Paul Collier asks and answers how developed markets with an abundance of capital and the African continent's eager entrepreneurs and abundance of unemployed youth might come together for Africa's good.

Nigerian brand Nkwo took home the Bicester Collection Award for Emerging Designers at the CNMI Sustainable Fashion Awards in Italy.

South Africa

The Jordan x Shelflife range will be available at Shelflife in store on 20 October in Cape Town and Johannesburg and online from 21 October. In addition to the sneakers, retailing at R3,899, the Jordan x Shelflife range includes a TEAM ONLY range of clothing. The range will be distributed globally through Jordan’s top tier neighbourhood boutique partners and the Nike SNKRS app globally in October 2022.

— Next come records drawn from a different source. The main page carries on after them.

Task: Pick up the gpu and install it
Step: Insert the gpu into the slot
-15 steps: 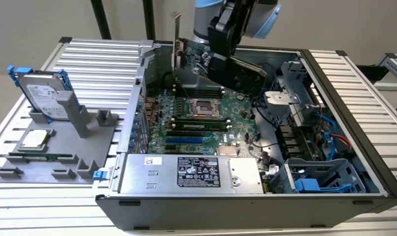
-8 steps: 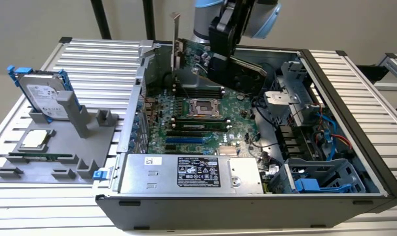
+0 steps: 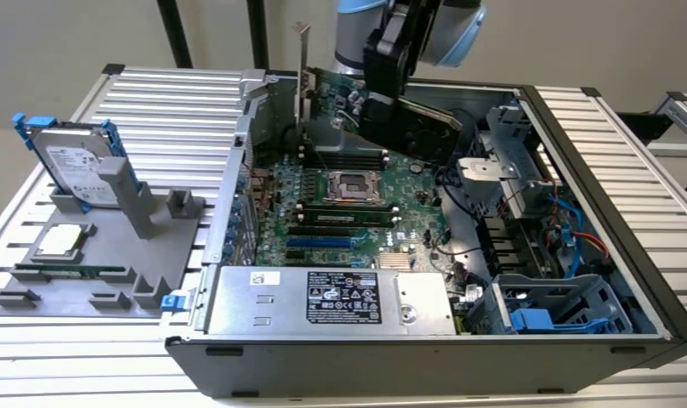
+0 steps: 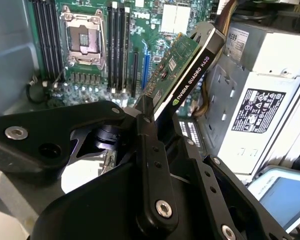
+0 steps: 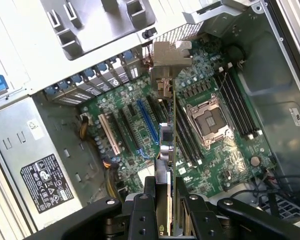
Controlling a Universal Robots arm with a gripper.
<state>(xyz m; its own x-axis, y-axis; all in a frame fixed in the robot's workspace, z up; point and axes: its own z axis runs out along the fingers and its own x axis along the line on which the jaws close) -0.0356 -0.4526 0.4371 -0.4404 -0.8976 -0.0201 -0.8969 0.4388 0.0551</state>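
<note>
Green gpu clamped in gripper, its held end hidden

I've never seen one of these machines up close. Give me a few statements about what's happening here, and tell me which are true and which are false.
1. The gripper is clamped on the gpu. True.
2. The gpu is already plugged into a slot. False: it hangs in the air above the motherboard.
3. The hard drive stands upright on the grey holder, outside the computer case. True.
4. A cooler covers the processor socket. False: the socket lies uncovered.
</note>
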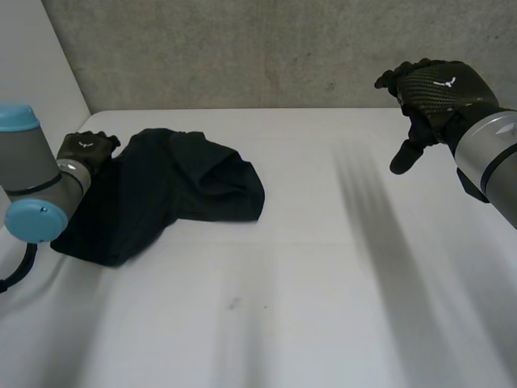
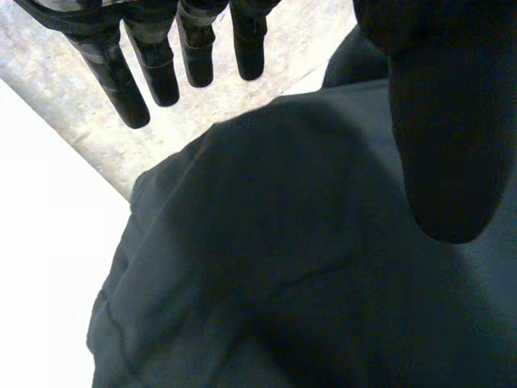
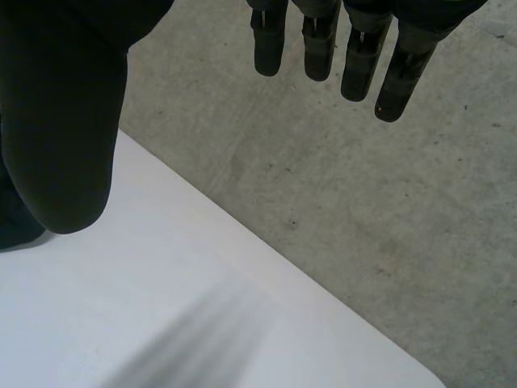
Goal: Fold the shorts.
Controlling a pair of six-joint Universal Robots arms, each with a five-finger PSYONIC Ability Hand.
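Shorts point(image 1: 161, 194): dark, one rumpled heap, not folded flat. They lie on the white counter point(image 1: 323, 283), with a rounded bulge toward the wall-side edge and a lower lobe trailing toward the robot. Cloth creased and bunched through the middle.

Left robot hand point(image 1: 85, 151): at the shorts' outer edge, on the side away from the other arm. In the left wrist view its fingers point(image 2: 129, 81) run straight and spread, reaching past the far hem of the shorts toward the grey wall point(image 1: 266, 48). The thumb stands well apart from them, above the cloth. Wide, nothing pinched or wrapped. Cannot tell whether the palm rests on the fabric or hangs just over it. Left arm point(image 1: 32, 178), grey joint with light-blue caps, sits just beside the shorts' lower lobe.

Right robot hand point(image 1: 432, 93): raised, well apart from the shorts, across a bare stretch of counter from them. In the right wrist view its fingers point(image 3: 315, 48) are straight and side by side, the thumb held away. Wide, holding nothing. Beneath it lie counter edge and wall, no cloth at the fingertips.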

Shelflife lands Nike's first African Co-Lab

After being invited to pitch, 16-year-old South African sneaker outlet Shelflife won one of 3 coveted spots for the 'International Flight Club' pack, a celebration of Jordan fans in underrepresented markets. The JORDAN X SHELFLIFE collection, called TEAM ONLY, has been in development for 2 years. It includes a Jordan 2 style with the Shelflife team's signatures on the inner sole and an apparel range they co-designed.

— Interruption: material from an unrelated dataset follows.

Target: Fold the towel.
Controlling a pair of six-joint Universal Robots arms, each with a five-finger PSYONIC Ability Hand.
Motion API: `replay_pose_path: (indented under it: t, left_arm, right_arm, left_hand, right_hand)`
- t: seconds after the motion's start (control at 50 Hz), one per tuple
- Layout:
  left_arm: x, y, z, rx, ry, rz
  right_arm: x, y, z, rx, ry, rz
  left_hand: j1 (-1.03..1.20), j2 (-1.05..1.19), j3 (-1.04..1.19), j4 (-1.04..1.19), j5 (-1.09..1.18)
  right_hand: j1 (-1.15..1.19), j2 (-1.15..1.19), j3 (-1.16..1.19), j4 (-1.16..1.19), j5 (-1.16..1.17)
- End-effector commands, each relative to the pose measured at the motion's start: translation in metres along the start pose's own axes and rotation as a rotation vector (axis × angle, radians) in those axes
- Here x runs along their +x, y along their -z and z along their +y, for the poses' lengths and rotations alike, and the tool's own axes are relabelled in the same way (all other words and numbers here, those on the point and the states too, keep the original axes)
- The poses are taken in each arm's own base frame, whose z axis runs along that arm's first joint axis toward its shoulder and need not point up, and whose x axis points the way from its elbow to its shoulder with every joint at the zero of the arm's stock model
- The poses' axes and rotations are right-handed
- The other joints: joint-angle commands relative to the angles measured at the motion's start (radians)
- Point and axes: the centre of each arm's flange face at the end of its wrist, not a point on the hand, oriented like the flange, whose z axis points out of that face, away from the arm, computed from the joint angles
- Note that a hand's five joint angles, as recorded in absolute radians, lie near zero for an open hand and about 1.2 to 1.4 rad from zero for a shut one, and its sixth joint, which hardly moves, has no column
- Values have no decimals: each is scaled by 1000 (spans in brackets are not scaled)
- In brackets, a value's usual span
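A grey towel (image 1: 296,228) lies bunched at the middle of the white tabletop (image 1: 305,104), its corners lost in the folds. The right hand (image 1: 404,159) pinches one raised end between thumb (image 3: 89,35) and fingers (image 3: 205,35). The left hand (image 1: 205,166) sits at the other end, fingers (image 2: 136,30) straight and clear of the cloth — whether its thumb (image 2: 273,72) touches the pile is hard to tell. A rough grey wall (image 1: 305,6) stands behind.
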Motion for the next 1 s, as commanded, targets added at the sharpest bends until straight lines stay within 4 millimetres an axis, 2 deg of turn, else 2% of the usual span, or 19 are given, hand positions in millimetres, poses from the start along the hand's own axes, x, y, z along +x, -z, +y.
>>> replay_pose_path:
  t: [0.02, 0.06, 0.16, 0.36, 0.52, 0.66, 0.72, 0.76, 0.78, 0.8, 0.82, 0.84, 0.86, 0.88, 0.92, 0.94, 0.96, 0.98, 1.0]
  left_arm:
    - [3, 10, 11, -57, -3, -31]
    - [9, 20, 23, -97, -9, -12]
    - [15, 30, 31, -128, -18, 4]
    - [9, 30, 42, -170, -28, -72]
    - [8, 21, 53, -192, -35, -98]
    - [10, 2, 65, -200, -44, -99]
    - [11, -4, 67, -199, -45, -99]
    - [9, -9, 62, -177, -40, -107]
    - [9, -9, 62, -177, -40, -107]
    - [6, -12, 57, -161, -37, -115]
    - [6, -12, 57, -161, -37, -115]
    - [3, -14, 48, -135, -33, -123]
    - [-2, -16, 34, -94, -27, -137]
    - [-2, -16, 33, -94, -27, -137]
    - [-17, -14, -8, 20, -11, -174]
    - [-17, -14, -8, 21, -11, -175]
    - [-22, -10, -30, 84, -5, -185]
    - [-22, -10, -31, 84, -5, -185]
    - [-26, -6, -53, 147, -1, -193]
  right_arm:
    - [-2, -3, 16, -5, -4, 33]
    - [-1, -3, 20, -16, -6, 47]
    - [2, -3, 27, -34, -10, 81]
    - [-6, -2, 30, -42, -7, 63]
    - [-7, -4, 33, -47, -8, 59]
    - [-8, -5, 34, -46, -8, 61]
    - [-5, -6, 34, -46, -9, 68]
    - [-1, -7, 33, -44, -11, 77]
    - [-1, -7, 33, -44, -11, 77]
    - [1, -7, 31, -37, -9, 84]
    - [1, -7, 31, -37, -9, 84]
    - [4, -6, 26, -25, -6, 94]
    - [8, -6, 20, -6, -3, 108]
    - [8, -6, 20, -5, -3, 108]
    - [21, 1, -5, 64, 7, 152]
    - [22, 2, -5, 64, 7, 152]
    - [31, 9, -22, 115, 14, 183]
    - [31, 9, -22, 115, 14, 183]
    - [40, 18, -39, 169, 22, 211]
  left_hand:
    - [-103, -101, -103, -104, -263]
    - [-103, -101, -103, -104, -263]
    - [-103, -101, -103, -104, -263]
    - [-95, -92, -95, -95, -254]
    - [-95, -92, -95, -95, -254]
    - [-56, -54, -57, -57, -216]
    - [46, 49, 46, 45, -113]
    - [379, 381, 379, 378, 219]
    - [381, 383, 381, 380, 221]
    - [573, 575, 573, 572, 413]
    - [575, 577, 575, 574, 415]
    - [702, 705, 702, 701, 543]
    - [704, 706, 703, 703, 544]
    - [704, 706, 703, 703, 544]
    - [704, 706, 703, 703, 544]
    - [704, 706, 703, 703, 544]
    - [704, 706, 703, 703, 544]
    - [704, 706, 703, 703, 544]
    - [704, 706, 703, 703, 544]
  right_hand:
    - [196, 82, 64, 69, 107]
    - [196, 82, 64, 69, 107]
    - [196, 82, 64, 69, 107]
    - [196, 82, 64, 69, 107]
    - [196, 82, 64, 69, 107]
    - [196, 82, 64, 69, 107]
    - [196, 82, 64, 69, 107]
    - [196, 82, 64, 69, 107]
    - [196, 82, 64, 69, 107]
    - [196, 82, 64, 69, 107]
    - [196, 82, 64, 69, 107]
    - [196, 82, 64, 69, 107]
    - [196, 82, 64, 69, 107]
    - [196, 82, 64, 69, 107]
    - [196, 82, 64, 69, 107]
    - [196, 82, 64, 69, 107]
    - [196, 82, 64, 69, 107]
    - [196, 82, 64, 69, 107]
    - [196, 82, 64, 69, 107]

“We pretty much had free range on the colours and materials we wanted to work with. We came up with the concept of focusing on the Shelflife team that makes it happen; to capture the essence of the team who show up each day to make sure the product gets to market,” says Nick Herbert, Founder and Creative Director of Shelflife.

The Jordan Brand was born with the release of the Air Jordan Sneaker in 1985 with basketball legend Michael Jordan. 37 years later, it earns $3 million every five hours for Nike. [Press release, Letterhead]

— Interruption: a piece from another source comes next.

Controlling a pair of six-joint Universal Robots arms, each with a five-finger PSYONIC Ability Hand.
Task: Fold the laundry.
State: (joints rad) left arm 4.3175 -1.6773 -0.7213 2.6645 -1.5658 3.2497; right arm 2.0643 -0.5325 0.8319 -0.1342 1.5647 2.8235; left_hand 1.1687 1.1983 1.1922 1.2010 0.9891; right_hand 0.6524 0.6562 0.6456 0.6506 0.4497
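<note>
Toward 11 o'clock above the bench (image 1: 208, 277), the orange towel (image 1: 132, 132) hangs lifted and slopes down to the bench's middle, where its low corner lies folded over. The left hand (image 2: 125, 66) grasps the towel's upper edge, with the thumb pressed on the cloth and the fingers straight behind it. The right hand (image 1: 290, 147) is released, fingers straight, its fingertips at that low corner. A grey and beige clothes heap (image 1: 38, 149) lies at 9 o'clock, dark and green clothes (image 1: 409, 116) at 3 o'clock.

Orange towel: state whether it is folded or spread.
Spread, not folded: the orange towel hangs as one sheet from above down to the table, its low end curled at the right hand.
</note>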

Cape Union Mart joins South Africa's clothing retail growth race with a design studio it plans to use to get to majority local manufacture by 2028, and a fully sponsored, SETA-accredited accelerator programme for technical garment making skills at the CTFC's Fashion Institute of Garment Technology.

Johannesburg-based Creative Director Bee Diamondhead brought 13 multidisciplinary African artists — including 2 fashion designers — to the Standard Bank Gallery in the We Are Culture exhibition.

Reebok collaborates with Nao Serati brand on a limited edition pride month collection, the latest in the recent stream of global sportswear/SA designer collaborations.

A R300m SMME Crisis Partnership Fund has been set up by the Gauteng provincial government, the Industrial Development Corporation (IDC) and the SA SME Fund. Its goal is to provide access to capital for the portion of the 2 million small businesses in South Africa that are locked out of the banking sector's options with a special focus on economic inclusion for townships and their entrepreneurs. SME Fund principal Claudia Manning says the fund is sector agnostic, but Daily Maverick's coverage of the announcement reveals the actions taken so far weigh heaviest in housing and construction.

Woolworths announces a minimum wage increase for store workers and appoints Brian Mtongana to Executive Creative Director role.

The Folklore asks how sustainable practice can be better folded into the industry's talent pipelines, starting with fashion students.

TFG bought Tesla powerwalls (reportedly approx. R150k a pop) to mitigate loadshedding losses and minimise power bills when the grid's actually working. The purchase makes the group Tesla's biggest South African customer.

Global

Elsewhere, Pharrell launches JOOPITER platform to auction off 20 years of pop culture history from his and others' personal collections, SHEIN catches fire in new undercover report on factory conditions and pay, Tim Noakes discusses the evolution of the 'neural fever dream' that is the modern fashion film, the industry rethinks fashion's approach to impact data and its discussion, and Fashion Values launches a global call out for change-making products, services & systems bringing innovation to fashion design, media and/or tech.